**Supplied information:**
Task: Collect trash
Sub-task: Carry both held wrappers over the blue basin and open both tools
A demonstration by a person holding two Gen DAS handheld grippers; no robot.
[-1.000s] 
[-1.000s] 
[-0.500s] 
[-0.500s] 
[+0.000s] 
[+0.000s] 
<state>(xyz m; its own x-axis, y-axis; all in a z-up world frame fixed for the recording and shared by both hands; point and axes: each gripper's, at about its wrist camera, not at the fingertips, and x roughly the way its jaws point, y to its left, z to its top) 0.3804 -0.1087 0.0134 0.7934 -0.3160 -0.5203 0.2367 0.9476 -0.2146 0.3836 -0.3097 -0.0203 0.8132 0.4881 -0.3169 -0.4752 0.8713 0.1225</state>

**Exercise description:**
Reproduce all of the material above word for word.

**Exercise solution:**
Task: Collect trash
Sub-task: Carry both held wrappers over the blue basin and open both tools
A demonstration by a person holding two Gen DAS handheld grippers; no robot.
[-1.000s] 
[-1.000s] 
[-0.500s] 
[-0.500s] 
[+0.000s] 
[+0.000s] 
<state>(xyz m; its own x-axis, y-axis; all in a z-up world frame fixed for the recording and shared by both hands; point and axes: each gripper's, at about its wrist camera, not at the fingertips, and x roughly the way its jaws point, y to its left, z to its top) 0.3804 -0.1087 0.0134 0.7934 -0.3160 -0.5203 0.2367 0.9476 -0.2146 0.3836 -0.3097 -0.0203 0.8132 0.4881 -0.3169 -0.4752 0.8713 0.1225</state>

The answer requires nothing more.